(Dataset section begins)

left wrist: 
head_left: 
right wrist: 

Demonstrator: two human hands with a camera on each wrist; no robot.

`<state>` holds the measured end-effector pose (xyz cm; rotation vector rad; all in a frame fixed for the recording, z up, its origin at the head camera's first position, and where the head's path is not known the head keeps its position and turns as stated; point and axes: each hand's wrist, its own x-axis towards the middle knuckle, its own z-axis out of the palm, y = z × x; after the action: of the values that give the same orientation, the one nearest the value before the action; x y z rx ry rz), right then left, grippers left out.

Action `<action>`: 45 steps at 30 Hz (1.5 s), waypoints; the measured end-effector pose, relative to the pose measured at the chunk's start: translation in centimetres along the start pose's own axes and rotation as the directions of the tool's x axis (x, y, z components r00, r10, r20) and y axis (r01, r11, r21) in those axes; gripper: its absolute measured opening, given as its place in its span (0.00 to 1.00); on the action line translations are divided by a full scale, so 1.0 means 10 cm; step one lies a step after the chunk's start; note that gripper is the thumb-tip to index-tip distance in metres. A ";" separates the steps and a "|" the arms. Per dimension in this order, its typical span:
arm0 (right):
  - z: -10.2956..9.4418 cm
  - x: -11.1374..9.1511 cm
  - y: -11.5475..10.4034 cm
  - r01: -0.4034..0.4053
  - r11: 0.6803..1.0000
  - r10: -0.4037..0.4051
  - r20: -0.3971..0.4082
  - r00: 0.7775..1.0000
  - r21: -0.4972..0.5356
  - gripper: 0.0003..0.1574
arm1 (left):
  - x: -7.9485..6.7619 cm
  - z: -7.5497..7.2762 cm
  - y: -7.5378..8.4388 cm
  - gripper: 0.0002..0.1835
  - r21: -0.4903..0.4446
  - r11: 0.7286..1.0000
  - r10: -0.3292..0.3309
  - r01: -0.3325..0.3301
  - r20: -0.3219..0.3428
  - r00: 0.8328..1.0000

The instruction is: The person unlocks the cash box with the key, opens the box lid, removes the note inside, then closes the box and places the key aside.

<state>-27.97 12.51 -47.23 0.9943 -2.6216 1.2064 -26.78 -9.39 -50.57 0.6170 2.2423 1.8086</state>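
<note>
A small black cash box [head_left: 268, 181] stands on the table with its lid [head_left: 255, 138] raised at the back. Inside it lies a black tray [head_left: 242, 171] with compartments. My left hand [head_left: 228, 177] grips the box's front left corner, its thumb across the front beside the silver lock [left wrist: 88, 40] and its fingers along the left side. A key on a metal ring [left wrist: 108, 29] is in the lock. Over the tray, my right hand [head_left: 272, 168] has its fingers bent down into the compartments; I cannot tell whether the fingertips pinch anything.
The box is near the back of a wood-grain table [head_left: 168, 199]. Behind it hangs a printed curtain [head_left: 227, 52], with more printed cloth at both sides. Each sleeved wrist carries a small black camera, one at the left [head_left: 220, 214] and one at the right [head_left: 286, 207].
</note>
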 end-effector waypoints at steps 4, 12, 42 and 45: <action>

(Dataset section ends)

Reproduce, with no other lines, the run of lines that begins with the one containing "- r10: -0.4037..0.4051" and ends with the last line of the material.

The answer |
  - r10: -0.4037..0.4051
  - r20: -0.3971..0.4082
  - r00: 0.7775..1.0000
  - r21: -0.4972..0.5356
  - gripper: 0.0003..0.1574
arm1 (left):
  - x: -7.9485..6.7619 cm
  - z: -7.5497..7.2762 cm
  - y: -7.5378..8.4388 cm
  - gripper: 0.0002..0.1835
  - r21: -0.4903..0.4446
  - r11: 0.7286..1.0000
  - r10: -0.3292..0.3309
  - r01: -0.3325..0.3301
  - r20: -0.3219..0.3428
  - r00: 0.8328..1.0000

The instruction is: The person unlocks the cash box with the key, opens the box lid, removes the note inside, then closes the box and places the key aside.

<state>-27.97 12.51 -47.23 0.9943 -2.6216 1.2064 -26.78 -9.39 -50.57 0.6170 2.2423 1.8086</state>
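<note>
A small black cash box [head_left: 268, 181] stands on the table with its lid [head_left: 255, 138] raised at the back. Inside it lies a black tray [head_left: 242, 171] with compartments. My left hand [head_left: 228, 177] grips the box's front left corner, its thumb across the front beside the silver lock [left wrist: 88, 40] and its fingers along the left side. A key on a metal ring [left wrist: 108, 29] is in the lock. Over the tray, my right hand [head_left: 272, 168] has its fingers bent down into the compartments; I cannot tell whether the fingertips pinch anything.
The box is near the back of a wood-grain table [head_left: 168, 199]. Behind it hangs a printed curtain [head_left: 227, 52], with more printed cloth at both sides. Each sleeved wrist carries a small black camera, one at the left [head_left: 220, 214] and one at the right [head_left: 286, 207].
</note>
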 end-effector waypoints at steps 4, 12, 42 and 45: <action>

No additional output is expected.